What is required
Copy exactly the lines of the material below that run from the one containing "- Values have" through the one containing "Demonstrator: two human". Copy no other lines.

Available data

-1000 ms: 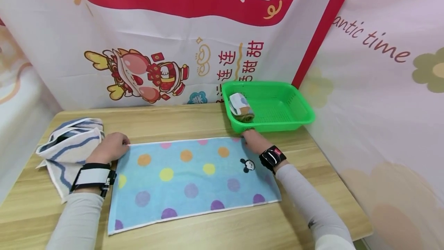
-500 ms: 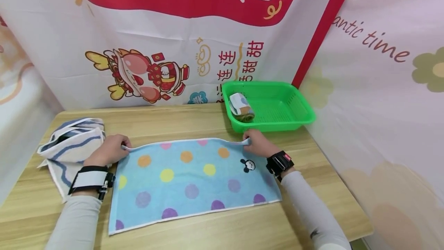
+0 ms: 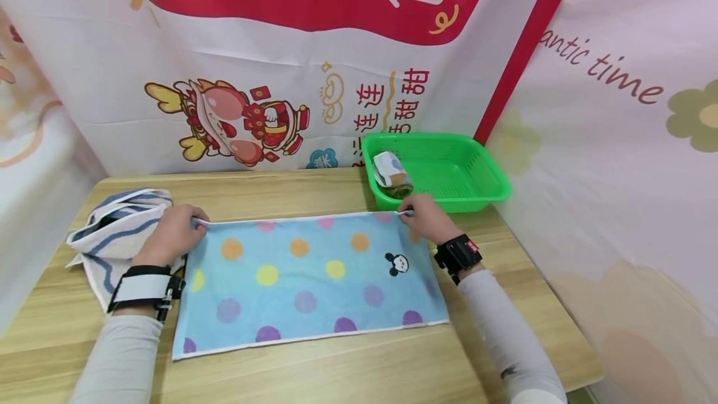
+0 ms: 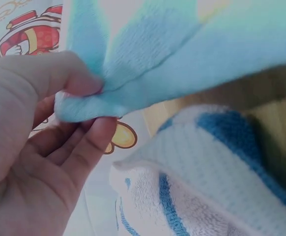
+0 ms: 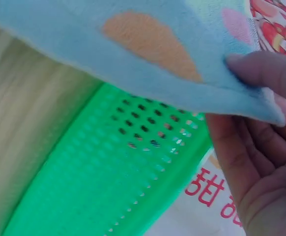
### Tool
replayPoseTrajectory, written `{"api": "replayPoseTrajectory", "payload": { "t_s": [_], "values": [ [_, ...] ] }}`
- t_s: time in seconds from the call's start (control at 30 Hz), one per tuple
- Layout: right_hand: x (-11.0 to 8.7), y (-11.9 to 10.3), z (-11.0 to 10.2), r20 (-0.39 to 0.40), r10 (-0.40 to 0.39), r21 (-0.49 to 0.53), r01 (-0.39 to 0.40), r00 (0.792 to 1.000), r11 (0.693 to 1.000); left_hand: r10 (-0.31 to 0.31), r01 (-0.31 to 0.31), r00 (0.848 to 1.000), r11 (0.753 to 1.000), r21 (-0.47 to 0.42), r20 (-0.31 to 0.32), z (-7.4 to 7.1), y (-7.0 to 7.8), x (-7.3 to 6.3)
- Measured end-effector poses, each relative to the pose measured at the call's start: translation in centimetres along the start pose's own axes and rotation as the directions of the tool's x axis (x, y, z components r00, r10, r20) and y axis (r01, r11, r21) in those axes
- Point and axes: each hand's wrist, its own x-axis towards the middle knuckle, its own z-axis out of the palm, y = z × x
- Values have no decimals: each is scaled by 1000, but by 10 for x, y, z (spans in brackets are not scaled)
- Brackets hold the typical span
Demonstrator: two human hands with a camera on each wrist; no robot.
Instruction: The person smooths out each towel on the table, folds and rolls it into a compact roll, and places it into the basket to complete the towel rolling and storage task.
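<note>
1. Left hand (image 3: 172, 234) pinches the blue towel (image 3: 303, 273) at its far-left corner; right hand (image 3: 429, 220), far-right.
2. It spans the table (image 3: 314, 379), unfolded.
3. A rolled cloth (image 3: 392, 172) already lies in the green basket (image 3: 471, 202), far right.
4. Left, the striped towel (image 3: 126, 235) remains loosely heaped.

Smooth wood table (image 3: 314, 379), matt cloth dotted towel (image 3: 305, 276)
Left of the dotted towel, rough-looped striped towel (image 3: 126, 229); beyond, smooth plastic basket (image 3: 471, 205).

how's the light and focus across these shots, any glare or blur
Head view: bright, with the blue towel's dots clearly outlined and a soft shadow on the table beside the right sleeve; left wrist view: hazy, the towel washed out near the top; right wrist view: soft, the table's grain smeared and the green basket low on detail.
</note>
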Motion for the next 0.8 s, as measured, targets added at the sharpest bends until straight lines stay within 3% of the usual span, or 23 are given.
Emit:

Result for this exercise
- Values have no decimals: each is scaled by 1000, but by 10 for x, y, z (spans in brackets are not scaled)
- Brackets hold the typical span
Demonstrator: two human hands with a camera on each wrist; no robot.

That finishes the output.